**Task description:** The answer must consist only of the lines from the line with "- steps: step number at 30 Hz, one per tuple" to the line with "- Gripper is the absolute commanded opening", both included, exactly as they stand below.

(Recorded data)
• • •

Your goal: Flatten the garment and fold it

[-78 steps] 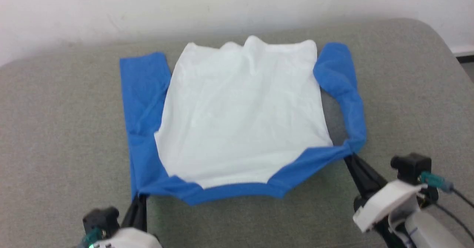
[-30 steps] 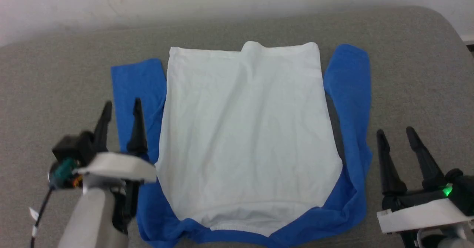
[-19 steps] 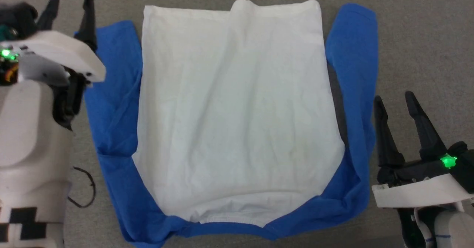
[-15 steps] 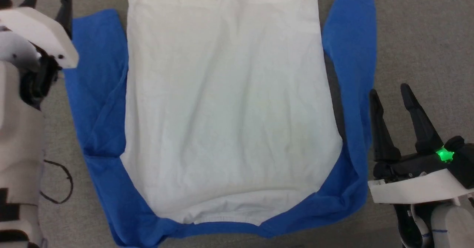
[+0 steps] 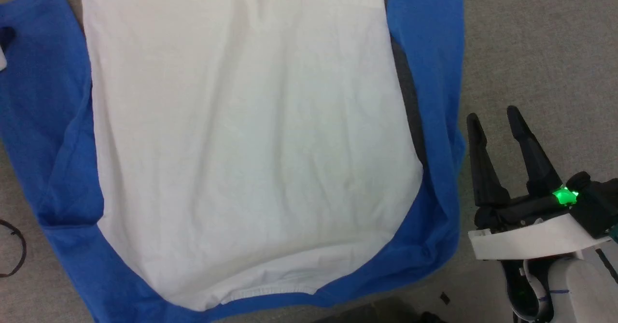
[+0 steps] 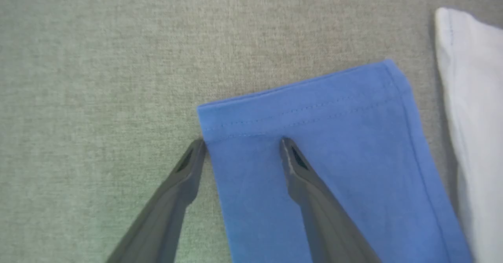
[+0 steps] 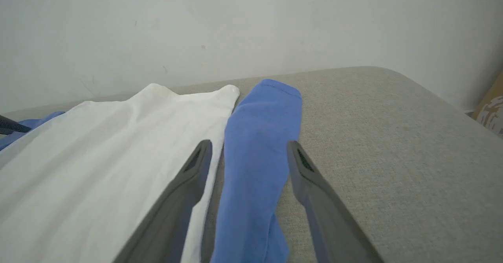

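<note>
— How does the garment (image 5: 251, 144) lie?

— Spread flat on the grey padded surface (image 5: 531, 48), white body up and lightly creased. The blue neck trim is at the near edge, and the hem is at the far end towards the wall (image 7: 235, 27). A blue sleeve runs along each side of the body, pointing far. The right one bunches a little at the near shoulder.

— And the claws?

— The right gripper (image 5: 492, 112) hangs just right of the right sleeve at its near end, fingers spread and empty. A green light (image 5: 562, 196) glows on its base. The left gripper (image 6: 242, 140) is at the far end of the left sleeve, also spread wide. One of its fingers is over the cuff and the other at the cuff's outer corner. I cannot tell whether either tip touches.

— What has changed?

— 2.6 s ago both claws pinched the garment's near corners and held that edge taut, with the sleeves bowed. They have let go since, and the body lies squarer. Over the last half second the whole head view shifted, so the camera moved. The creases are as they were, and the right claw is as wide as before. A black cable (image 5: 23, 248) loops on the surface, left of the near left sleeve.
</note>
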You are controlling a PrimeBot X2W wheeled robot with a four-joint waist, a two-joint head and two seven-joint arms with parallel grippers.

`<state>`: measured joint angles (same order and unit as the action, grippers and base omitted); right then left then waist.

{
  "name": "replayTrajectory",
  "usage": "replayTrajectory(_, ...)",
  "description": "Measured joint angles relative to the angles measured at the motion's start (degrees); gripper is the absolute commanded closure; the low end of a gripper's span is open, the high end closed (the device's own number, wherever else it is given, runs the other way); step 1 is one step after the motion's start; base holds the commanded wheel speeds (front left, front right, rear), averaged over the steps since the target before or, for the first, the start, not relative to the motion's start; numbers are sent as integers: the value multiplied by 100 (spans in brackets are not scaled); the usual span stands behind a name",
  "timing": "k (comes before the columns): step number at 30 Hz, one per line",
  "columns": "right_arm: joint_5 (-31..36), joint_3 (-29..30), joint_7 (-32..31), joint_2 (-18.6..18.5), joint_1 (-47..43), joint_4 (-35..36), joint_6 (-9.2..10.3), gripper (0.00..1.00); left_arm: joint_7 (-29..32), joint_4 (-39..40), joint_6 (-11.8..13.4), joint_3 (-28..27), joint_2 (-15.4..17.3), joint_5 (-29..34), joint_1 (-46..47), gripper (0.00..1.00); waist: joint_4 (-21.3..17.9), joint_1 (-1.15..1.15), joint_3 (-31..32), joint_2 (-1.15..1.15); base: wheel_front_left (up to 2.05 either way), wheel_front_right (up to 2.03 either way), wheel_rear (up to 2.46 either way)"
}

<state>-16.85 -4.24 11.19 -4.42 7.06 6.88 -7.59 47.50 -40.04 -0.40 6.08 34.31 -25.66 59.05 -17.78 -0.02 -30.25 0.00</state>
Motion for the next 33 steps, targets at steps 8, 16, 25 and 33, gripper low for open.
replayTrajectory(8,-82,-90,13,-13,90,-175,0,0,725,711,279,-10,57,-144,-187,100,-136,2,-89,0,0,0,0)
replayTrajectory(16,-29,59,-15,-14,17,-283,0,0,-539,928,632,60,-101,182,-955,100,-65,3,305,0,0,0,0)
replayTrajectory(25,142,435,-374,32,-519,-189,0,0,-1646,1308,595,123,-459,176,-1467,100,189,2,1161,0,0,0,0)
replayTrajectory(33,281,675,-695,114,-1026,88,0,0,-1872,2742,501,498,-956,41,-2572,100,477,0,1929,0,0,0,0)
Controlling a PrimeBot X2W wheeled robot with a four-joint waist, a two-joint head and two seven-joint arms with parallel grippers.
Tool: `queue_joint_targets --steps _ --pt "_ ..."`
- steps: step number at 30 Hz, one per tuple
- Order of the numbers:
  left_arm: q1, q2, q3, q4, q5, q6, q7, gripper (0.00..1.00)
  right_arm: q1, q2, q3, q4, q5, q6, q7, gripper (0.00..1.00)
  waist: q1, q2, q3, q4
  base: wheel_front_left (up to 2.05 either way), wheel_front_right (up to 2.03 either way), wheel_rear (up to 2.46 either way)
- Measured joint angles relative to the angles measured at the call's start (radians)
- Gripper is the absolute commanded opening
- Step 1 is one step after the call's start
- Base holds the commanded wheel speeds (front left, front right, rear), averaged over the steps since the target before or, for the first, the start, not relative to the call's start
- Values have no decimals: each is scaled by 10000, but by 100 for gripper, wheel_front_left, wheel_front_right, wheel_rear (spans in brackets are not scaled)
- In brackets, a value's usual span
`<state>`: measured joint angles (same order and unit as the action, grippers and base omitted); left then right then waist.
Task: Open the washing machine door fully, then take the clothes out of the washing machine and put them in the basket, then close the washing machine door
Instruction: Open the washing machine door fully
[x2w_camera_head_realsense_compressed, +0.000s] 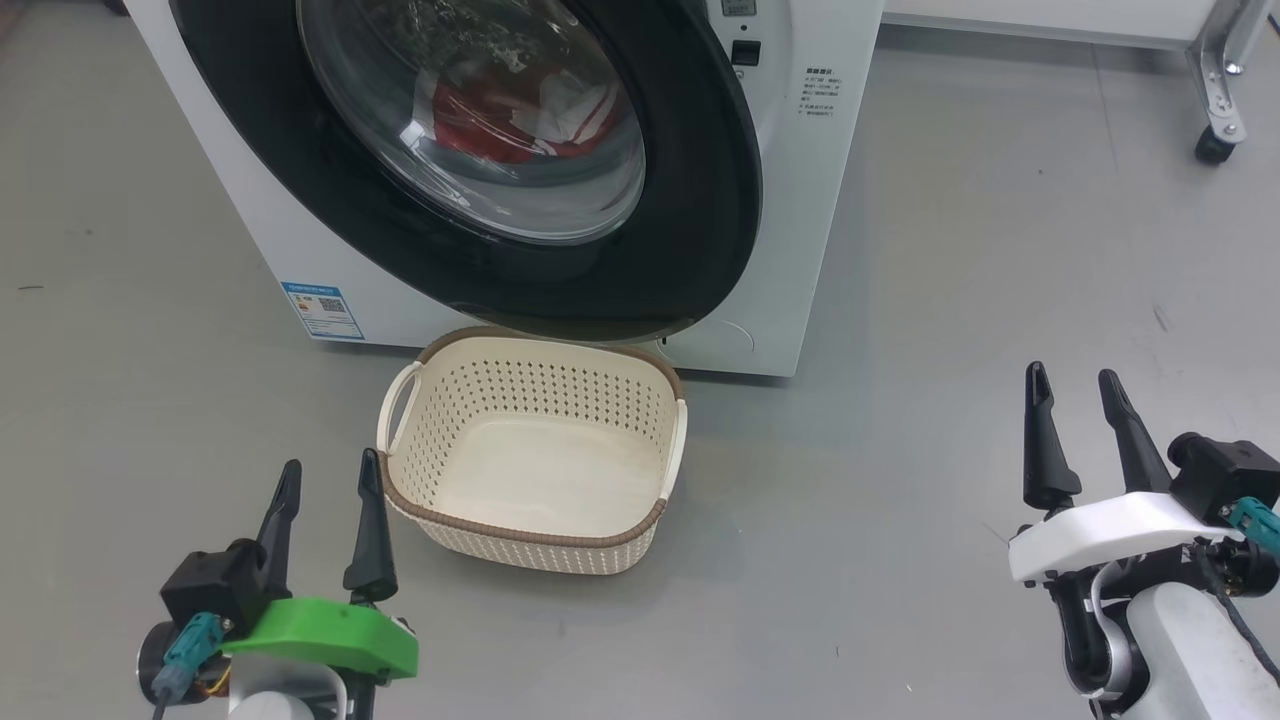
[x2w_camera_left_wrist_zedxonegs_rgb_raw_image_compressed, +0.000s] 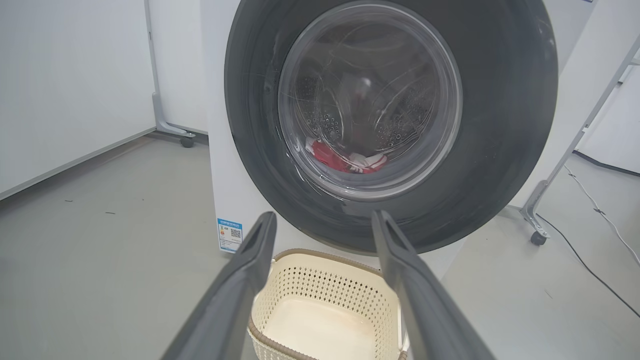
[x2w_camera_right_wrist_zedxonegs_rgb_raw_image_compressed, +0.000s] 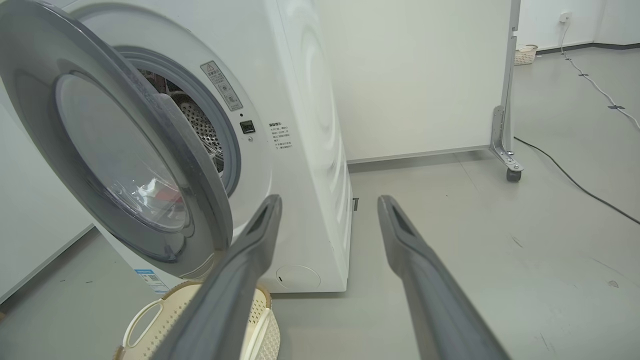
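Listing, largest first.

1. Floor (x2w_camera_head_realsense_compressed: 950, 400): grey and bare; it carries every item below.
2. Washing machine (x2w_camera_head_realsense_compressed: 800, 250): white front-loader. Its top is cut off in the head view.
3. Washing machine door (x2w_camera_head_realsense_compressed: 690, 200): black rim with a glass bowl, standing ajar. The right wrist view shows a gap at its free edge, with the dimpled drum behind. The step in hand is judged to be opening the door fully. Recommended handling: bring the right tool to the free edge, hook behind the rim, and sweep along the hinge arc toward the robot's left rather than pulling straight out. The hinge is hidden behind the door, and no handle can be made out.
4. Basket (x2w_camera_head_realsense_compressed: 540, 385): cream and empty, on the floor just in front of the machine, its back rim under the door's lowest edge. Whether the rim touches the door cannot be told, so watch for a snag during the swing.
5. Clothes (x2w_camera_head_realsense_compressed: 500, 125): red and white, low in the drum, seen through the glass. Their count and any patch are unreadable.
6. Left tool (x2w_camera_head_realsense_compressed: 331, 462): released, nothing between its fingers, just beside the basket's left handle.
7. Right tool (x2w_camera_head_realsense_compressed: 1072, 372): released and empty, well apart from the basket.
8. Blue sticker (x2w_camera_head_realsense_compressed: 322, 310): low on the machine front, print illegible.
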<state>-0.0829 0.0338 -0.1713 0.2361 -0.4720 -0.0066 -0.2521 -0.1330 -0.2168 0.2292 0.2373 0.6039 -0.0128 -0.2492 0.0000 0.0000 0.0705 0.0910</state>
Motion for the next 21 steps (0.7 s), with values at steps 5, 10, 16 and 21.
queue_joint_targets --steps 5,10,16,21 --pt "0 0 -73 -6 0 0 0 100 -13 -153 19 -58 -188 10 0 100 0 0 53 1 0 0 0" --pt "0 0 -230 -82 0 -2 0 100 -173 -353 21 -215 -270 27 19 100 0 0 237 30 0 0 0" --pt "-10 0 -341 -148 0 -4 0 100 -909 -499 -31 -337 -207 261 288 100 0 0 552 117 0 0 0" --pt "-62 2 -581 -190 0 -86 0 100 -1616 -642 -265 -372 188 426 614 100 0 0 876 225 0 0 0"
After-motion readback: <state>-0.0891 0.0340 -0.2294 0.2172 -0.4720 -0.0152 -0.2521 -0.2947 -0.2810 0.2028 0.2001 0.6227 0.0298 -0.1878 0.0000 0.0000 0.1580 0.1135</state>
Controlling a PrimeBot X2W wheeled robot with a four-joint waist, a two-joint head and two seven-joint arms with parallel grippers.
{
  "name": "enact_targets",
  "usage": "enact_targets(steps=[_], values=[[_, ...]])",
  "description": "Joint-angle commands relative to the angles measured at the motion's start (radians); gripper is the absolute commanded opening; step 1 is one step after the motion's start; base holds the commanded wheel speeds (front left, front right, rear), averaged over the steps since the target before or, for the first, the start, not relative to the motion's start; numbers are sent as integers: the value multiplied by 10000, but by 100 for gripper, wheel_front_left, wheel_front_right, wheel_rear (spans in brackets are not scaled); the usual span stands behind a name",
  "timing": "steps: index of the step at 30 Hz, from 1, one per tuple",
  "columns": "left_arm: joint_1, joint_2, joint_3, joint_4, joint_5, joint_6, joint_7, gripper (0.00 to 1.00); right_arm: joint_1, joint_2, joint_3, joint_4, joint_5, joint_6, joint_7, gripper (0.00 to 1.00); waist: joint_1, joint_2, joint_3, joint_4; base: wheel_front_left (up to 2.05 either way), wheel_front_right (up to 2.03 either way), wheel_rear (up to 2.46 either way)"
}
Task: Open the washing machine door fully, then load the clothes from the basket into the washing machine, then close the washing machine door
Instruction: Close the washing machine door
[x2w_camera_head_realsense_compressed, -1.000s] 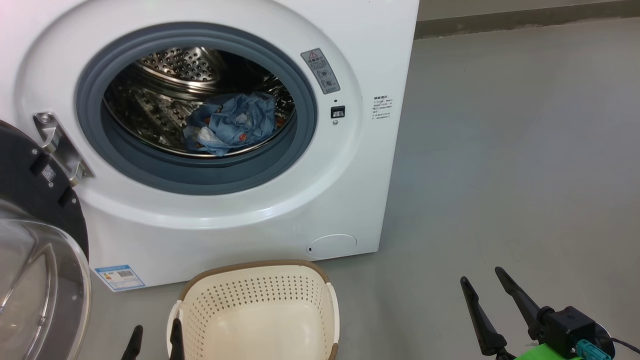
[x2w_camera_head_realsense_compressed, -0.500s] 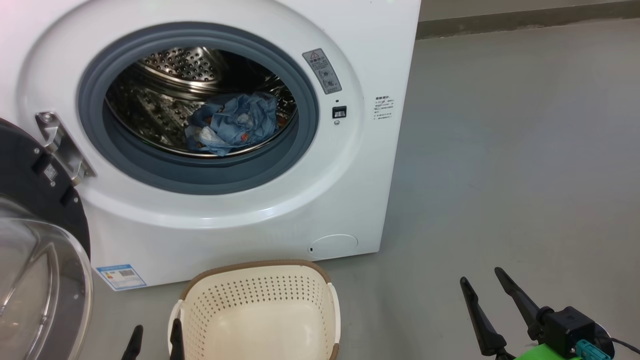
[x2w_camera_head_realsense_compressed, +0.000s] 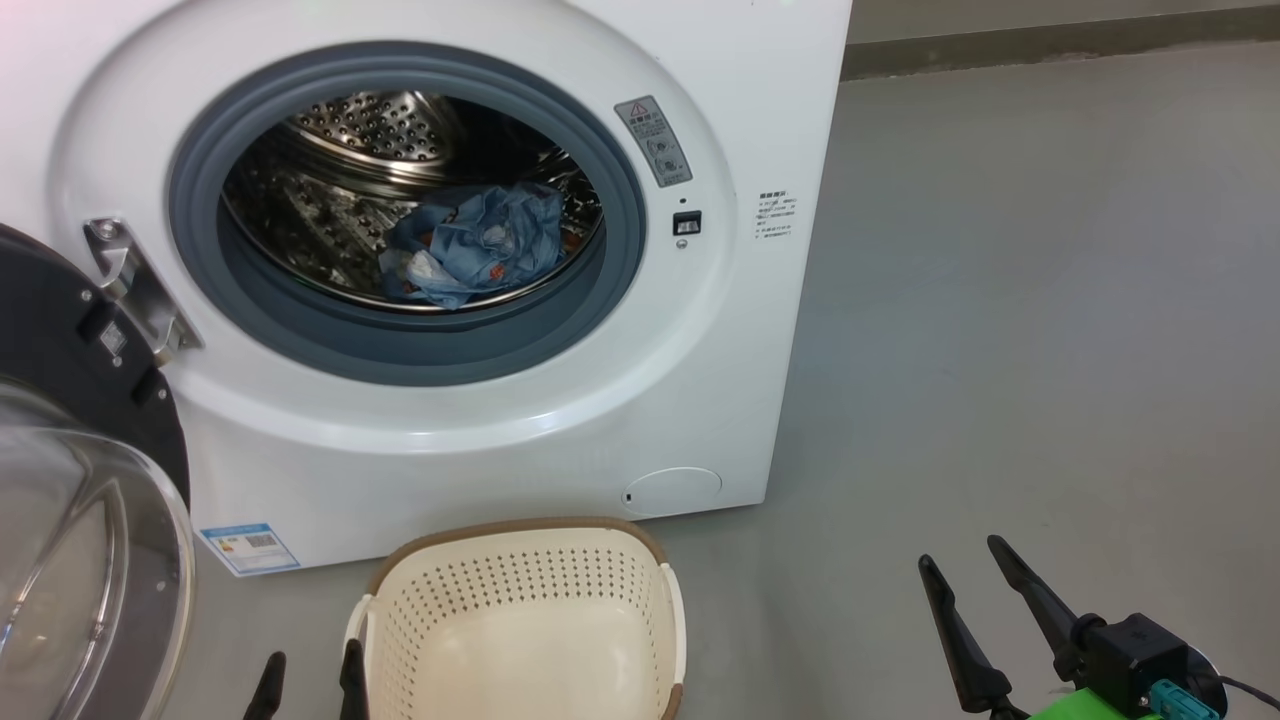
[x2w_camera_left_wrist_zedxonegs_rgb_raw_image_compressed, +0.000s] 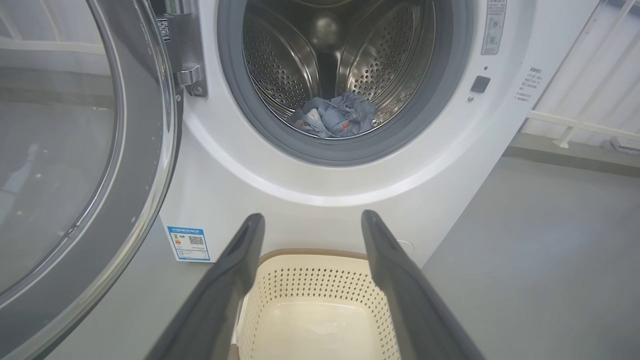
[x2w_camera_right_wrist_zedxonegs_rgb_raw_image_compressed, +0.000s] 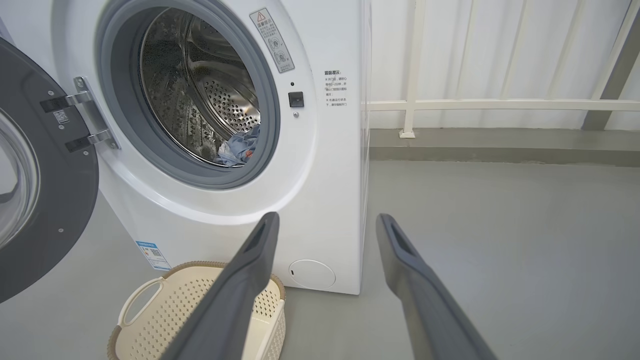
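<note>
The white washing machine (x2w_camera_head_realsense_compressed: 700, 380) stands with its black, glass-windowed door (x2w_camera_head_realsense_compressed: 70, 520) swung wide open to the left. Light blue clothes (x2w_camera_head_realsense_compressed: 480, 245) lie inside the steel drum, also seen as clothes (x2w_camera_left_wrist_zedxonegs_rgb_raw_image_compressed: 337, 115) in the left wrist view. The cream basket (x2w_camera_head_realsense_compressed: 520, 620) sits on the floor before the machine with nothing in it. My left gripper (x2w_camera_head_realsense_compressed: 308, 668) is open at the basket's left edge, holding nothing. My right gripper (x2w_camera_head_realsense_compressed: 958, 560) is open over bare floor to the basket's right.
Grey floor (x2w_camera_head_realsense_compressed: 1050, 350) stretches to the right of the machine. A white railing (x2w_camera_right_wrist_zedxonegs_rgb_raw_image_compressed: 500, 105) and wall stand behind it. The open door (x2w_camera_left_wrist_zedxonegs_rgb_raw_image_compressed: 75, 175) takes up the space at the left.
The head view has shifted slightly, so the machine sits a little further right in the picture. Both grippers keep their places and stay open.
</note>
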Motion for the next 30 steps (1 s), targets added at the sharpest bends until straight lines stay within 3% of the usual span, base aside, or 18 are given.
enact_targets(steps=[1, 30], values=[[-103, 101, 327, -278, 131, 83, -65, 100, -210, -132, 221, -210, 89, 90, -49, 100, 0, 0, -1, -3, -92, 65, 27], [-130, 100, 268, -243, 120, 145, -65, 100, -233, -130, 187, -217, 74, 90, -49, 100, 0, 0, 79, -19, -76, 72, 4]])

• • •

**Solution to this problem:**
- steps: step number at 30 Hz, one per tuple
- Order of the numbers:
  left_arm: q1, q2, q3, q4, q5, q6, q7, gripper (0.00..1.00)
  right_arm: q1, q2, q3, q4, q5, q6, q7, gripper (0.00..1.00)
  waist: q1, q2, q3, q4
  base: wheel_front_left (up to 2.05 either way), wheel_front_right (up to 2.03 either way), wheel_rear (up to 2.46 either way)
- Measured joint angles relative to the angles measured at the call's start (radians)
- Gripper is the absolute commanded opening

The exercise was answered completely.